Requirement
Each line of the material below is to be given again exactly.

Records for this task
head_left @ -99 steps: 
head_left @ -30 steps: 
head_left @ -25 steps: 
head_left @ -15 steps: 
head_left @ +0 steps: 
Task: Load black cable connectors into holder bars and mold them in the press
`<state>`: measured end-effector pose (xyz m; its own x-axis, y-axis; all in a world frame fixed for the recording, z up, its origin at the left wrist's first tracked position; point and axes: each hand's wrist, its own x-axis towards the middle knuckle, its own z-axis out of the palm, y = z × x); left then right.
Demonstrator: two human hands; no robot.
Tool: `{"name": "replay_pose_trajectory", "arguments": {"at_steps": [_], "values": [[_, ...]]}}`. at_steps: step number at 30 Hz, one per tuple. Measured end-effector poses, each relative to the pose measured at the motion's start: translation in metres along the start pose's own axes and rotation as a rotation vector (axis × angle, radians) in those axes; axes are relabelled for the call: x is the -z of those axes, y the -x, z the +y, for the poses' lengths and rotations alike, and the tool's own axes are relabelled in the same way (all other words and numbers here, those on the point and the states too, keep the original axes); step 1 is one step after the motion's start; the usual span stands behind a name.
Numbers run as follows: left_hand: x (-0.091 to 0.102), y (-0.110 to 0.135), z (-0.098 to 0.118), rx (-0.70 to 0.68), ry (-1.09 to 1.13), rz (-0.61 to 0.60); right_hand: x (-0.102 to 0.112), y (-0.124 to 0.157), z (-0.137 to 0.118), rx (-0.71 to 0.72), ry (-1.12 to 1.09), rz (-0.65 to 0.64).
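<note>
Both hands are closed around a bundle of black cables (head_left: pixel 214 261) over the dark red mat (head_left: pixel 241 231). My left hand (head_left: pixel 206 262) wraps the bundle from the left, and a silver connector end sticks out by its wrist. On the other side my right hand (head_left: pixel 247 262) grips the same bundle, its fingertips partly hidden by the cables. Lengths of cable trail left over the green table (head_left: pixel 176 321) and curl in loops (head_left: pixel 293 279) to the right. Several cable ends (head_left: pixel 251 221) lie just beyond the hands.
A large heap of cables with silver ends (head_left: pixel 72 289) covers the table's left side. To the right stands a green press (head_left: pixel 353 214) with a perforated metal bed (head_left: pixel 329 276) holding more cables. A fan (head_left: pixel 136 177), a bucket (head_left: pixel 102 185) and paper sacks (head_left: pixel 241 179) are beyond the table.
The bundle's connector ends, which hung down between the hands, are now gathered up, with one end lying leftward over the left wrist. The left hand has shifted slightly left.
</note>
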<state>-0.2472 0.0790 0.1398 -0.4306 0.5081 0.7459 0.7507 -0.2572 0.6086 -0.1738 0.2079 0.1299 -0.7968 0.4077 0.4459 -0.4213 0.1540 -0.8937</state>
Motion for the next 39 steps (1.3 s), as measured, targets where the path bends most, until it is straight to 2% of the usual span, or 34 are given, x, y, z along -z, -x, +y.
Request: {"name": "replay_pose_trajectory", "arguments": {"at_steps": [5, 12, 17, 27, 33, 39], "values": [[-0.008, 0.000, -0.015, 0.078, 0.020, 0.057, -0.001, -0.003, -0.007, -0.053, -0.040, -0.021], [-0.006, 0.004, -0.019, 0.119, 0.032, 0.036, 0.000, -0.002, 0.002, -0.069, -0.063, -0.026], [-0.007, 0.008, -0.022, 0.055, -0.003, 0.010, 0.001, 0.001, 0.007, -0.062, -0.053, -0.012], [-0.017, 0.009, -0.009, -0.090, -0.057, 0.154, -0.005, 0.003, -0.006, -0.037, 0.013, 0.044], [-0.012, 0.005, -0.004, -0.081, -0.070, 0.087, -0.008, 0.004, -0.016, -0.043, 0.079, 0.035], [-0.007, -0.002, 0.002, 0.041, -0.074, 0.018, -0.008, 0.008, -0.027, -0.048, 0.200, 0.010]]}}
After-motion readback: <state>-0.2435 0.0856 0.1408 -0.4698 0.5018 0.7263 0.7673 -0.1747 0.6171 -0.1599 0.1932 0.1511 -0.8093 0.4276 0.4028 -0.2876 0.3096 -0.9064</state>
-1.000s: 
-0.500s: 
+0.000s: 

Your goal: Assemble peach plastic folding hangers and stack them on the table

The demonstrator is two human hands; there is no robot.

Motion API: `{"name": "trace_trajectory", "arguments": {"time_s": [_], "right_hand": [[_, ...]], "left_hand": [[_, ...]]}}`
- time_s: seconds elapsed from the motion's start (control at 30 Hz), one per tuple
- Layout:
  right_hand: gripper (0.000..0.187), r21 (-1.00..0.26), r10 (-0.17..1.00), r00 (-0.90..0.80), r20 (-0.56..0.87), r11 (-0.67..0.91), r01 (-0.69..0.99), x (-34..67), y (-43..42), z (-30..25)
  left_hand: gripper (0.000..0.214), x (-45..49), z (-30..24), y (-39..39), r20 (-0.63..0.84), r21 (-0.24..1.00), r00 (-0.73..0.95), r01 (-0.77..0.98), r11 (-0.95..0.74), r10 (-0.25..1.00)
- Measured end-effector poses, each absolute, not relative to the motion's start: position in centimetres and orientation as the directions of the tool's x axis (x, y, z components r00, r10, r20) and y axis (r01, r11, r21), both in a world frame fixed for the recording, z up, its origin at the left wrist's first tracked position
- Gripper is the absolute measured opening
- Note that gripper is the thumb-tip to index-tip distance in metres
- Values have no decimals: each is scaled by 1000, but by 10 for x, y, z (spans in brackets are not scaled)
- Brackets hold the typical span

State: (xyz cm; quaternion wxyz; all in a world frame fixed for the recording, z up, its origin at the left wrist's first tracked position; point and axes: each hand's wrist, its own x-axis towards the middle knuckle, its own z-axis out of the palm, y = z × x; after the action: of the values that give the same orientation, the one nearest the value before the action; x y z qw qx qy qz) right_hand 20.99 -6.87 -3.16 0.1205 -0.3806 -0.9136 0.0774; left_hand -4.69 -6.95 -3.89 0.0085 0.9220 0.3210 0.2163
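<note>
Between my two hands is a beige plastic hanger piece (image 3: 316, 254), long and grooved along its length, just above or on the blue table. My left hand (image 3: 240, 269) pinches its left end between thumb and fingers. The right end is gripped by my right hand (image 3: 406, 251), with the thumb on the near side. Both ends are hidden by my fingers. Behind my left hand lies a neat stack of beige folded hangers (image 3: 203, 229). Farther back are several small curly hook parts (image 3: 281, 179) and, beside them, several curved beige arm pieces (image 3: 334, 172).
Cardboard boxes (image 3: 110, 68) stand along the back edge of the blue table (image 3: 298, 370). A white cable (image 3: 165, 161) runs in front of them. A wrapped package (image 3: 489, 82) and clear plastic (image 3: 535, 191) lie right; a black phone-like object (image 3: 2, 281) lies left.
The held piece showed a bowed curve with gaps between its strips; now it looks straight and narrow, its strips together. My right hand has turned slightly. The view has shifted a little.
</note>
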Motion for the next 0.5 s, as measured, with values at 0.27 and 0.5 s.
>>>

Result for this task
head_left @ -99 steps: 
head_left @ -30 steps: 
head_left @ -25 steps: 
head_left @ -15 steps: 
head_left @ +0 steps: 
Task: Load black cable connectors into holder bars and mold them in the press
`<state>`: measured end-effector pose (xyz m; its own x-axis, y-axis; all in a world frame fixed for the recording, z up, its origin at the left wrist's first tracked position; point and axes: each hand's wrist, its own x-axis towards the middle knuckle, its own z-axis out of the palm, y = z × x); left then right.
Demonstrator: two human hands; no robot.
Tool: `{"name": "replay_pose_trajectory", "arguments": {"at_steps": [_], "values": [[_, ...]]}}`. at_steps: step number at 30 Hz, one per tuple. Measured end-effector poses, each relative to the pose measured at the motion's start: translation in metres along the start pose's own axes and rotation as a rotation vector (axis × angle, radians) in those axes; axes are relabelled for the call: x is the -z of those axes, y the -x, z the +y, for the poses' lengths and rotations alike, and the tool's own axes are relabelled in the same way (all other words and numbers here, those on the point and the states too, keep the original axes); step 1 is one step after the motion's start; the usual span stands behind a name.
Numbers run as follows: left_hand: x (-0.091 to 0.102), y (-0.110 to 0.135), z (-0.098 to 0.118), rx (-0.70 to 0.68), ry (-1.09 to 1.13), rz (-0.61 to 0.60); right_hand: x (-0.102 to 0.112), y (-0.124 to 0.157), z (-0.137 to 0.118), rx (-0.71 to 0.72), ry (-1.12 to 1.09), rz (-0.65 to 0.64).
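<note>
Both hands are closed around a bundle of black cables (head_left: pixel 214 261) over the dark red mat (head_left: pixel 241 231). My left hand (head_left: pixel 206 262) wraps the bundle from the left, and a silver connector end sticks out by its wrist. On the other side my right hand (head_left: pixel 247 262) grips the same bundle, its fingertips partly hidden by the cables. Lengths of cable trail left over the green table (head_left: pixel 176 321) and curl in loops (head_left: pixel 293 279) to the right. Several cable ends (head_left: pixel 251 221) lie just beyond the hands.
A large heap of cables with silver ends (head_left: pixel 72 289) covers the table's left side. To the right stands a green press (head_left: pixel 353 214) with a perforated metal bed (head_left: pixel 329 276) holding more cables. A fan (head_left: pixel 136 177), a bucket (head_left: pixel 102 185) and paper sacks (head_left: pixel 241 179) are beyond the table.
The bundle's connector ends, which hung down between the hands, are now gathered up, with one end lying leftward over the left wrist. The left hand has shifted slightly left.
</note>
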<state>-0.2472 0.0790 0.1398 -0.4306 0.5081 0.7459 0.7507 -0.2572 0.6086 -0.1738 0.2079 0.1299 -0.7968 0.4077 0.4459 -0.4213 0.1540 -0.8937</state>
Motion for the next 39 steps (1.3 s), as measured, targets where the path bends most, until it is straight to 2% of the usual span, or 34 are given, x, y, z along -z, -x, +y.
Request: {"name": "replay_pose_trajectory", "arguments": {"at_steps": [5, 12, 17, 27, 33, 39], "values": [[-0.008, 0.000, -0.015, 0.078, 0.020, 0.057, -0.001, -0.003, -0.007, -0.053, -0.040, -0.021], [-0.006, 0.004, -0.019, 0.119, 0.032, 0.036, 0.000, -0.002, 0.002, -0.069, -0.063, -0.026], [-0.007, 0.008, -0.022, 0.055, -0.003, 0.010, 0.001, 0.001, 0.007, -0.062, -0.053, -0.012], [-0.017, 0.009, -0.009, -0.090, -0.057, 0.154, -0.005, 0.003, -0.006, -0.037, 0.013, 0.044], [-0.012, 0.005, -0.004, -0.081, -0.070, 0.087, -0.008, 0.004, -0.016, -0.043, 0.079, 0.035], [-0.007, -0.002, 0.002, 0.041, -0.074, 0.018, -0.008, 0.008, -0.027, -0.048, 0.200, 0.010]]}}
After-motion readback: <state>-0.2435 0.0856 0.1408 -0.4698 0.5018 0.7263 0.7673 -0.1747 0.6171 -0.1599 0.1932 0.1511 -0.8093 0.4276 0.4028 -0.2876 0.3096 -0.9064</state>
-1.000s: 
-0.500s: 
+0.000s: 

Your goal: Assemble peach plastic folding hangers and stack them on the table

The demonstrator is two human hands; there is no robot.

Motion API: `{"name": "trace_trajectory", "arguments": {"time_s": [_], "right_hand": [[_, ...]], "left_hand": [[_, ...]]}}`
- time_s: seconds elapsed from the motion's start (control at 30 Hz), one per tuple
- Layout:
  right_hand: gripper (0.000..0.187), r21 (-1.00..0.26), r10 (-0.17..1.00), r00 (-0.90..0.80), r20 (-0.56..0.87), r11 (-0.67..0.91), r01 (-0.69..0.99), x (-34..67), y (-43..42), z (-30..25)
  left_hand: gripper (0.000..0.214), x (-45..49), z (-30..24), y (-39..39), r20 (-0.63..0.84), r21 (-0.24..1.00), r00 (-0.73..0.95), r01 (-0.77..0.98), r11 (-0.95..0.74), r10 (-0.25..1.00)
- Measured end-effector poses, each absolute, not relative to the motion's start: position in centimetres and orientation as the directions of the tool's x axis (x, y, z components r00, r10, r20) and y axis (r01, r11, r21), both in a world frame fixed for the recording, z up, its origin at the left wrist's first tracked position
- Gripper is the absolute measured opening
- Note that gripper is the thumb-tip to index-tip distance in metres
- Values have no decimals: each is scaled by 1000, but by 10 for x, y, z (spans in brackets are not scaled)
- Brackets hold the typical span

State: (xyz cm; quaternion wxyz; all in a world frame fixed for the recording, z up, its origin at the left wrist's first tracked position; point and axes: each hand's wrist, its own x-axis towards the middle knuckle, its own z-axis out of the palm, y = z × x; after the action: of the values that give the same orientation, the one nearest the value before the action; x y z qw qx qy qz) right_hand 20.99 -6.87 -3.16 0.1205 -0.3806 -0.9136 0.0774; left_hand -4.69 -6.95 -3.89 0.0085 0.9220 0.3210 0.2163
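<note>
Between my two hands is a beige plastic hanger piece (image 3: 316, 254), long and grooved along its length, just above or on the blue table. My left hand (image 3: 240, 269) pinches its left end between thumb and fingers. The right end is gripped by my right hand (image 3: 406, 251), with the thumb on the near side. Both ends are hidden by my fingers. Behind my left hand lies a neat stack of beige folded hangers (image 3: 203, 229). Farther back are several small curly hook parts (image 3: 281, 179) and, beside them, several curved beige arm pieces (image 3: 334, 172).
Cardboard boxes (image 3: 110, 68) stand along the back edge of the blue table (image 3: 298, 370). A white cable (image 3: 165, 161) runs in front of them. A wrapped package (image 3: 489, 82) and clear plastic (image 3: 535, 191) lie right; a black phone-like object (image 3: 2, 281) lies left.
The held piece showed a bowed curve with gaps between its strips; now it looks straight and narrow, its strips together. My right hand has turned slightly. The view has shifted a little.
</note>
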Motion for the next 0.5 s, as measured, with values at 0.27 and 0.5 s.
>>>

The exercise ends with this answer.